Member of the Illinois Senate from the 6th District
- In office January 9, 1889 – July 22, 1890
- Preceded by: Henry W. Leman
- Succeeded by: Jacob Miller

29th Speaker of the Illinois House of Representatives
- In office January 5, 1881 – January 3, 1883
- Preceded by: William A. James
- Succeeded by: Lorin C. Collins

Member of the Illinois House of Representatives from the 6th District of Cook County
- In office January 8, 1879 – January 3, 1883 Serving with Christian Meyer, Austin Sexton, Lorin C. Collins, George G. Struckman, Bernhast F. Weber
- Preceded by: Various (multimember district)
- Succeeded by: Various (multimember district)

Personal details
- Born: December 18, 1831 Hubbardton, Vermont, U.S.
- Died: March 17, 1904 (aged 72) Chicago, Illinois, U.S.
- Party: Republican
- Spouse: Annie Greenough Hale (m. 1870)
- Children: 1
- Education: Middlebury College
- Profession: Attorney

Military service
- Allegiance: United States Union
- Branch/service: Union Army Tennessee Militia
- Years of service: 1861–1865 (Union Army) 1865–1867 (Militia)
- Rank: Captain (Union Army) Brigadier General (Militia)
- Unit: 8th Tennessee Infantry (Union Army) 3rd Division, II Corps (Union Army) Staff of Governor William G. Brownlow (Militia)
- Commands: Quartermaster General, Tennessee Militia
- Battles/wars: American Civil War

= Horace Holmes Thomas =

Union Army officer and politician

Horace Holmes Thomas (December 18, 1831 – March 17, 1904) was a lawyer, Union Army officer, state legislator, and appraiser in Illinois who served in the Illinois House of Representatives and Illinois Senate. He was a Speaker of the Illinois House of Representatives from 1880 to 1881.

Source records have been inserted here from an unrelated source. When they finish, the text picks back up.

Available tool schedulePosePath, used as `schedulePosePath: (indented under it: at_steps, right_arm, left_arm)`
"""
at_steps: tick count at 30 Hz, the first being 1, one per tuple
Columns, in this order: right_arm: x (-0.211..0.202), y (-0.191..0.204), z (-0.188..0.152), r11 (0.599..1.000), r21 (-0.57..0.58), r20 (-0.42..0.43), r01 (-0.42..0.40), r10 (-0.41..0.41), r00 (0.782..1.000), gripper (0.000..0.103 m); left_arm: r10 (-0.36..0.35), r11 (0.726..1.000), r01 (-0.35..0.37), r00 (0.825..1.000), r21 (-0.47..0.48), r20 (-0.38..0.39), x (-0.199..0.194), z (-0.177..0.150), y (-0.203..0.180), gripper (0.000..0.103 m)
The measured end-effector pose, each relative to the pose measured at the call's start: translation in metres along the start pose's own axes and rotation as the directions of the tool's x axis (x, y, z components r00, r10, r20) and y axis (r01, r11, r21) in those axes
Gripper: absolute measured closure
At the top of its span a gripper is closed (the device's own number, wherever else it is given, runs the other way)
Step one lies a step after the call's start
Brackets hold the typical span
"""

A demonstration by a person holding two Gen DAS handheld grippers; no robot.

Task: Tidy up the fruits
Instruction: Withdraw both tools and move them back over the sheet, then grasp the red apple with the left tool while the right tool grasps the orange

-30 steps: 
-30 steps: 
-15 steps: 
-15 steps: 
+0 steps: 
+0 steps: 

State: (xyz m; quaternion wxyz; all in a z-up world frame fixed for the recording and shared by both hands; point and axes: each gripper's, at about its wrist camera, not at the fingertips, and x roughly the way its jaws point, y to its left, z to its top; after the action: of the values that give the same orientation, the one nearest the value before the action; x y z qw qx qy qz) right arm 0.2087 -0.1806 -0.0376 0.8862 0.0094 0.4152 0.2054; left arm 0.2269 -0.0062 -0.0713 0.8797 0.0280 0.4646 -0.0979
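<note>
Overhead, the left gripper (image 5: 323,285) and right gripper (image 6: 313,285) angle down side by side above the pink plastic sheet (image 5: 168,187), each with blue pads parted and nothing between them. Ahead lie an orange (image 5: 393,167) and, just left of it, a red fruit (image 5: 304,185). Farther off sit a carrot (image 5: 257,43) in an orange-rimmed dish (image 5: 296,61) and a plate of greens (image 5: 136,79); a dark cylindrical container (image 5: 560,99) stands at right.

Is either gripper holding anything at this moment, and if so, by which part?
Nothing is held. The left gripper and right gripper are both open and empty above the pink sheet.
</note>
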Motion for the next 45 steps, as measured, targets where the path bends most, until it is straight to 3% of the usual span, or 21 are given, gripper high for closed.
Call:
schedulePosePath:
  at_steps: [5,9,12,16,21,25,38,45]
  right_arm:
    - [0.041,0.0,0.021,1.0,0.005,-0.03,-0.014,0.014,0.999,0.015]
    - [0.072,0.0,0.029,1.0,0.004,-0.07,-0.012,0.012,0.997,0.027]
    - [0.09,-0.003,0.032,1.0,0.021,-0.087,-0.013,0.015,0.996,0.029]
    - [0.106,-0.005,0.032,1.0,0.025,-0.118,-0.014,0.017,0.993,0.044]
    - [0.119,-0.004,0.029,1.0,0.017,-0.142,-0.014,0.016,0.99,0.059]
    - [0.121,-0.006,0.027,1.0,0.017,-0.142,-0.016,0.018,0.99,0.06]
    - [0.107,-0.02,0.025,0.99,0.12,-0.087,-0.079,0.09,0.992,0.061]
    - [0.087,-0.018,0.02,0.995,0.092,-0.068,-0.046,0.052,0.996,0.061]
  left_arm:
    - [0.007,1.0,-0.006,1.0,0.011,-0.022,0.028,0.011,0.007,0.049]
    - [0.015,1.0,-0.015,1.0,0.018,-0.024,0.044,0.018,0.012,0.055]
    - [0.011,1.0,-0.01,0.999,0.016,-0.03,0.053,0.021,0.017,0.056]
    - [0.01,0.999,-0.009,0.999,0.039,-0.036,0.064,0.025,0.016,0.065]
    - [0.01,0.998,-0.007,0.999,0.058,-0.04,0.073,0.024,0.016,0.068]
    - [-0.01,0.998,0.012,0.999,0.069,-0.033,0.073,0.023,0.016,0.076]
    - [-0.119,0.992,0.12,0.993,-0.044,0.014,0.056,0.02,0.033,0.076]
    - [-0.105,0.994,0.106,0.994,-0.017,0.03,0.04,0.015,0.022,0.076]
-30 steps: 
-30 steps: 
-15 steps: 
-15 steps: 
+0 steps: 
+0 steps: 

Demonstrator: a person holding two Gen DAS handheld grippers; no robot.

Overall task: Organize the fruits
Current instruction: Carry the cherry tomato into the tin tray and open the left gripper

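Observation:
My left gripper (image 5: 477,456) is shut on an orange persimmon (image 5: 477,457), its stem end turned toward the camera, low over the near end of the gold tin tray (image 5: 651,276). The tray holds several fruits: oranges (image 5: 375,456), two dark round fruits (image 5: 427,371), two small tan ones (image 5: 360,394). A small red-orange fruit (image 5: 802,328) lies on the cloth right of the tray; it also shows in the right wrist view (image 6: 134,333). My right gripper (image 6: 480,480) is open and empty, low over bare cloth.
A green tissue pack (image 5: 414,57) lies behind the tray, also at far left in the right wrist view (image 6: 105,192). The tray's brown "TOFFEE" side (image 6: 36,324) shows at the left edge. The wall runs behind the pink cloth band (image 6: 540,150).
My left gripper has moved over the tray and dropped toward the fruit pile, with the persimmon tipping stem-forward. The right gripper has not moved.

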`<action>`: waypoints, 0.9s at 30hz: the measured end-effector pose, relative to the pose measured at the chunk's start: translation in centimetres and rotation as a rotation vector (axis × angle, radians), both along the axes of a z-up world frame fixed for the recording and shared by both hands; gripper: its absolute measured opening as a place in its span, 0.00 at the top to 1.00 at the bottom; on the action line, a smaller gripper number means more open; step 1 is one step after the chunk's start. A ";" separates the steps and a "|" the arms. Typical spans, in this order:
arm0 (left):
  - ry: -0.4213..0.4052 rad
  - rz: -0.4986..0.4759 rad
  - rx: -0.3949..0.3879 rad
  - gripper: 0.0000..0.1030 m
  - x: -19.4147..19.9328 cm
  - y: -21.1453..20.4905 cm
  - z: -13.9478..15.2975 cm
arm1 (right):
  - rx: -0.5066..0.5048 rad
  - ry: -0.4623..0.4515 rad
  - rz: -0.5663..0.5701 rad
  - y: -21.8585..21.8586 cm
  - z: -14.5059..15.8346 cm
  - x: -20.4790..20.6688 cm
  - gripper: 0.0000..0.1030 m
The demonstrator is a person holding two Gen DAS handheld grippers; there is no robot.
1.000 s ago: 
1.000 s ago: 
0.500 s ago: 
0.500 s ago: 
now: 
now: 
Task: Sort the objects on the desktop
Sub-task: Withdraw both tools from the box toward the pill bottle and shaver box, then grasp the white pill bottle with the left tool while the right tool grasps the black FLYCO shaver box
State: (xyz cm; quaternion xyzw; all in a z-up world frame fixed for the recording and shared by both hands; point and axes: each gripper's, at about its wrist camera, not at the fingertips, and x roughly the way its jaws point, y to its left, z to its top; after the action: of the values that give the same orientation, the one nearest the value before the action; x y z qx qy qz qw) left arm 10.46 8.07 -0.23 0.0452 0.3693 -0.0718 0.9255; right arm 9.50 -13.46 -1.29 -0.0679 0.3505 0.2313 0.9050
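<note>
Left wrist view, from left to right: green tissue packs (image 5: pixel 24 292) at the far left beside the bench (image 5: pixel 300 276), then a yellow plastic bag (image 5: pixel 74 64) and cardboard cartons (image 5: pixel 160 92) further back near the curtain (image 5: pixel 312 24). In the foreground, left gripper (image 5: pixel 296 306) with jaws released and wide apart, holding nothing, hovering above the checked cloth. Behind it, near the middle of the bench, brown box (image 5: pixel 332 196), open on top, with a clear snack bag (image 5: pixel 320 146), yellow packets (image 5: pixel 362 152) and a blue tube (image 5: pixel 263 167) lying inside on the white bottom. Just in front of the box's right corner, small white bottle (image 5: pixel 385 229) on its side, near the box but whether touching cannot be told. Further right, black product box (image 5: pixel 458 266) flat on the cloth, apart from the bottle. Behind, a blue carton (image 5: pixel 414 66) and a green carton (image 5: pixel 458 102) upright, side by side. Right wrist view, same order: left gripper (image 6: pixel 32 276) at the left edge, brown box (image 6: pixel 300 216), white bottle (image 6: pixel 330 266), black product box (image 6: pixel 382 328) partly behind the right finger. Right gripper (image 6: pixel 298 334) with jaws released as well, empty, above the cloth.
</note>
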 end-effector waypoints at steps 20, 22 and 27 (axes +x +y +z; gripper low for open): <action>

He was born in Hubbardton, Vermont, graduated from Middlebury College, and studied law. He moved to Chicago in 1859.

He was an officer in the Union Army during the American Civil War. He wrote about his Civil War experiences. He married and had a daughter. He was written about by the Grand Army Hall and Memorial Association of Illinois in 1904.